Bajo la superficie aparentemente tranquila del Caribe hondureño, donde los arrecifes de coral conviven con manglares, pastos marinos y fondos arenosos, una invasión silenciosa avanza sin hacer ruido. No llega con tormentas ni marejadas, sino con aletas venenosas y un apetito insaciable que altera el delicado equilibrio de la vida marina.

Se trata del pez león, una especie exótica originaria del Indo-Pacífico que, tras décadas de expansión en el Atlántico, ha colonizado las aguas de Honduras desde las Islas de la Bahía hasta las costas de Tela, La Ceiba y Trujillo, obligando a científicos y autoridades ambientales a emprender jornadas de caza controlada como medida urgente para proteger la biodiversidad de los ecosistemas marinos del Caribe.
El pez león (Pterois volitans), originario de los arrecifes del Indo-Pacífico, fue detectado por primera vez en el Atlántico occidental a finales de la década de 1980, luego de ser introducido accidentalmente a través del comercio de acuarios marinos. Desde entonces, su expansión ha sido rápida y sostenida, colonizando ecosistemas marinos desde Estados Unidos hasta Sudamérica, incluyendo las costas de Honduras.
Investigaciones científicas han demostrado que esta especie posee una capacidad reproductiva excepcional, liberando hasta dos millones de huevos al año, lo que, sumado a la ausencia de depredadores naturales en el Caribe, ha permitido su proliferación en hábitats sensibles como los arrecifes de Utila, Roatán, Guanaja y sectores costeros del Atlántico hondureño como la Bahía de Tela.

El impacto ecológico es grande. El pez león es un depredador voraz que se alimenta principalmente de peces juveniles y crustáceos, incluyendo especies herbívoras que cumplen funciones clave en el mantenimiento del equilibrio del arrecife.
Al reducir las poblaciones de estos organismos, se favorece el crecimiento excesivo de algas que compiten con los corales por espacio y luz, debilitando la estructura del ecosistema y reduciendo su capacidad de recuperación frente a fenómenos como el calentamiento del océano o la acidificación marina.
Además, su presencia altera las cadenas tróficas y afecta directamente la biodiversidad marina, con implicaciones que van más allá del ámbito ambiental, impactando también actividades económicas como la pesca artesanal y el turismo de buceo.
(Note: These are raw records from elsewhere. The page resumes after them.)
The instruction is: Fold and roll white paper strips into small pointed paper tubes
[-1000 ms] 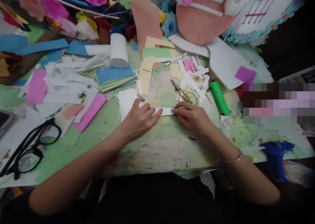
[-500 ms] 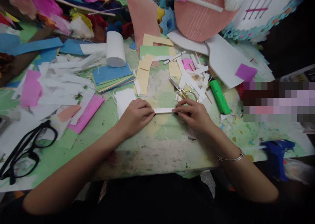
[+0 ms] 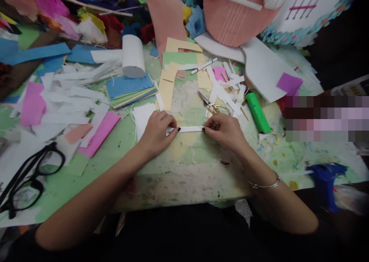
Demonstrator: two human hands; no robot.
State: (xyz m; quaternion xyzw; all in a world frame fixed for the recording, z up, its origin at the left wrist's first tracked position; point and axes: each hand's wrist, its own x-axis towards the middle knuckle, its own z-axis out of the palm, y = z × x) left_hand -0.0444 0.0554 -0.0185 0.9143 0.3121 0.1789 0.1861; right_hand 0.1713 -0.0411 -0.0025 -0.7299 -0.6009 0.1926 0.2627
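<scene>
A narrow white paper strip [image 3: 190, 129] stretches level between my hands, just above or on the stained table. My left hand [image 3: 159, 131] pinches its left end between thumb and fingers. The right end is gripped by my right hand [image 3: 223, 130], thumb against the curled fingers. Behind my right hand lie scissors with gold handles [image 3: 215, 108], partly covered by the fingers. White paper [image 3: 143, 116] lies beside my left hand, with a thin string at its edge.
Left of centre are a stack of coloured paper [image 3: 129, 88], a white cylinder [image 3: 133, 56] and many white scraps. Black glasses [image 3: 34, 177] lie at the left. Toward the right are a green roll [image 3: 258, 113] and a blue glue gun [image 3: 325, 183].
Both hands keep hold of the strip, their fingers now curled closer around its ends. My right forearm has shifted slightly left, and the view has moved a little.
</scene>
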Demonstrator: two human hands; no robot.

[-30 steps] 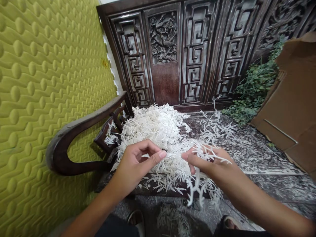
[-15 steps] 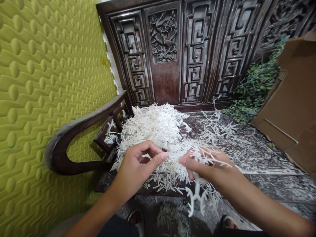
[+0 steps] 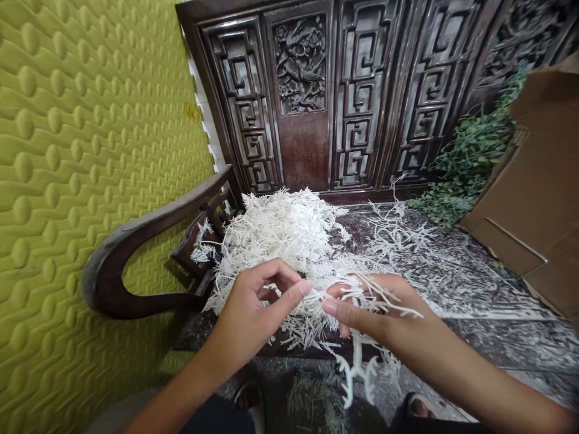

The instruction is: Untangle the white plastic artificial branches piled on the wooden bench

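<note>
My right hand (image 3: 377, 304) is closed around several white plastic branch pieces. Thin stems stick out over its back, and a forked white piece (image 3: 357, 367) with small side prongs hangs below the palm. Thumb and forefinger of my left hand (image 3: 260, 307) are pinched at the end of a white plastic sprig (image 3: 318, 294), which spans the small gap between the two hands. Its exact end is hidden by the fingertips. Behind both hands lies a heap of white plastic sprigs (image 3: 284, 229) on the dark wooden bench seat (image 3: 488, 343).
Loose bare white stems (image 3: 398, 235) lie right of the heap. A cardboard box (image 3: 543, 187) and green artificial foliage (image 3: 474, 157) stand at the right. The carved backrest (image 3: 303, 144) and curved armrest (image 3: 108, 259) bound the seat; fallen sprigs (image 3: 316, 398) litter the floor.
My right hand has moved slightly left and down, closer to my left hand, and the hanging forked piece has shifted with it. The left hand has barely moved.
</note>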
Por ello, las jornadas de caza controlada que se realizan periódicamente en aguas del Caribe hondureño forman parte de un enfoque de manejo basado en evidencia científica que busca disminuir la densidad poblacional del pez león en zonas críticas.
Estas intervenciones permiten reducir la presión sobre especies nativas y contribuir a la resiliencia de los arrecifes coralinos.
Autoridades ambientales y organizaciones de conservación han reiterado que la participación de la población en estas actividades representa una herramienta clave para mitigar los efectos de esta invasión biológica que, sin control, podría comprometer la estabilidad ecológica de los sistemas marinos del Caribe hondureño.

Aunque el pez león suele asociarse a arrecifes coralinos, estudios marinos han confirmado que esta especie invasora puede habitar una amplia variedad de ecosistemas en el Caribe hondureño, incluyendo zonas costeras como La Ceiba y Trujillo, donde el desarrollo coralino es limitado.
Su alta capacidad de adaptación le permite establecerse en:
• Praderas de pastos marinos
• Manglares
• Estuarios
• Fondos arenosos o rocosos
• Áreas portuarias
• Ambientes de baja salinidad
Esta flexibilidad ecológica amplía su impacto sobre peces juveniles y crustáceos de interés pesquero, incluso fuera de los arrecifes, afectando directamente la biodiversidad y el equilibrio de las cadenas alimenticias marinas.
A diferencia de otras especies, el pez león puede sobrevivir en profundidades superiores a los 100 metros y reproducirse durante todo el año, lo que facilita su rápida expansión en prácticamente cualquier ecosistema marino del Caribe.